PROBLEM STATEMENT: Every line in the records below that holds the word "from" is to be copied.

*** MATERIAL SHOWN Section Begins ***

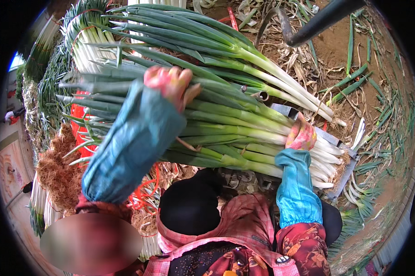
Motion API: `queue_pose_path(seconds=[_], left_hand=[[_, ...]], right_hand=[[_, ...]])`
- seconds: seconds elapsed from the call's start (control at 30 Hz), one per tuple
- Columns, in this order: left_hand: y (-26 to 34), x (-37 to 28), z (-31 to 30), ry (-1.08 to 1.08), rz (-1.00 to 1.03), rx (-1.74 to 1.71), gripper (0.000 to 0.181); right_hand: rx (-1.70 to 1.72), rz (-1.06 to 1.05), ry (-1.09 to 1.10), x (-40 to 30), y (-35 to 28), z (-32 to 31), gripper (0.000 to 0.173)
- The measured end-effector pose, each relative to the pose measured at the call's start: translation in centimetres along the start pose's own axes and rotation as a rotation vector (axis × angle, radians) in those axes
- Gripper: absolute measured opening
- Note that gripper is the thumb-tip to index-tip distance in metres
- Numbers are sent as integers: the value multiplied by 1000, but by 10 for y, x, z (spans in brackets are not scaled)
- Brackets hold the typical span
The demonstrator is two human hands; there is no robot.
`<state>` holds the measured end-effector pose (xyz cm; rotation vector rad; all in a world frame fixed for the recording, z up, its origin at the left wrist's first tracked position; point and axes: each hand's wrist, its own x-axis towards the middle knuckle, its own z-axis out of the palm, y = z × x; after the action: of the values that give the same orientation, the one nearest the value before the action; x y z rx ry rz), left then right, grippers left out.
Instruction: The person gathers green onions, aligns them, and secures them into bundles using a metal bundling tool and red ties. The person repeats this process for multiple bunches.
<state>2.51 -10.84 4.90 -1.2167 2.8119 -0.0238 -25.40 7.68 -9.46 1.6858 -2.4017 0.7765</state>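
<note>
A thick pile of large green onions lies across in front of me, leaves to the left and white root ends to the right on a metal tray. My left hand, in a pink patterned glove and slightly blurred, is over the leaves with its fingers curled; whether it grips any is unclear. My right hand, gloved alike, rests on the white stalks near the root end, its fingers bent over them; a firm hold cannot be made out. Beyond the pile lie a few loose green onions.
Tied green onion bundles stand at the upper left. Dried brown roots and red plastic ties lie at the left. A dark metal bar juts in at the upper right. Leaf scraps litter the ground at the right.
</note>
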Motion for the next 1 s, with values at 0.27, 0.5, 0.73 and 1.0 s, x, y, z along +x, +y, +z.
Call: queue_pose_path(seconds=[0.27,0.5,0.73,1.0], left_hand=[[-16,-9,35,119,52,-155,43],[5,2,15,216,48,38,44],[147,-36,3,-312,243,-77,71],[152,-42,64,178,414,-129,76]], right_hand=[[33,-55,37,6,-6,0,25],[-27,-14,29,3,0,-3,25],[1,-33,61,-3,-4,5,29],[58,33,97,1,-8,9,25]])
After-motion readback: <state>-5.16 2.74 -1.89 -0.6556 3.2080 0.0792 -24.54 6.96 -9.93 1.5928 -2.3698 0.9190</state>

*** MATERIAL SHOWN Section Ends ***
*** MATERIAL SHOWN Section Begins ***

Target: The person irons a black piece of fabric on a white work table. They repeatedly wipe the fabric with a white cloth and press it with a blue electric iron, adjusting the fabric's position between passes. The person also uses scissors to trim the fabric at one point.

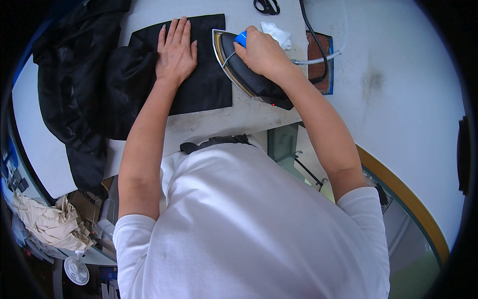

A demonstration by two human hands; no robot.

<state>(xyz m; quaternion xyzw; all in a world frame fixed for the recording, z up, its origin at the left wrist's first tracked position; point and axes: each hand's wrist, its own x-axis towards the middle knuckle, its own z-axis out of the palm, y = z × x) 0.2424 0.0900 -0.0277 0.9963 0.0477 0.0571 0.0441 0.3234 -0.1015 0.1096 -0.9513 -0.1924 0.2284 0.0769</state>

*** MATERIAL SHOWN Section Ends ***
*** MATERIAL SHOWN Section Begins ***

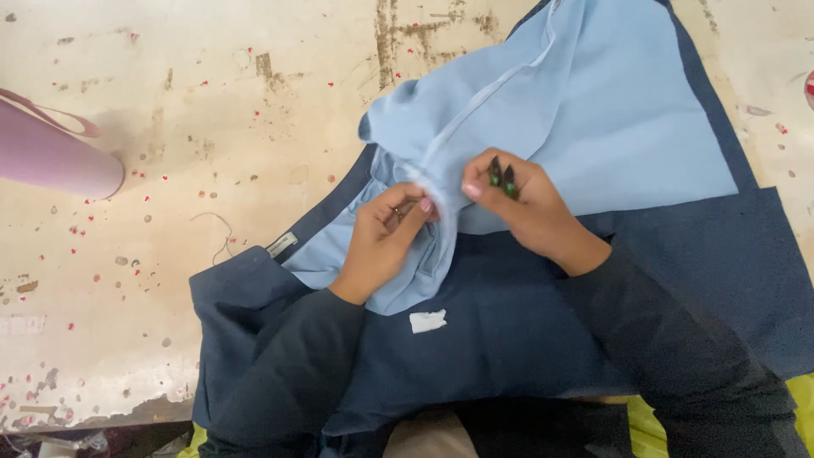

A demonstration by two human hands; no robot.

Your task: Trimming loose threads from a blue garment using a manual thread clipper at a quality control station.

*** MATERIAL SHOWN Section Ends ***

ANSWER BELOW:
- seconds: seconds elapsed from the call's start (control at 30 Hz), one per tuple
Your task: Trimming loose threads from a blue garment using a manual thread clipper at a quality control station.

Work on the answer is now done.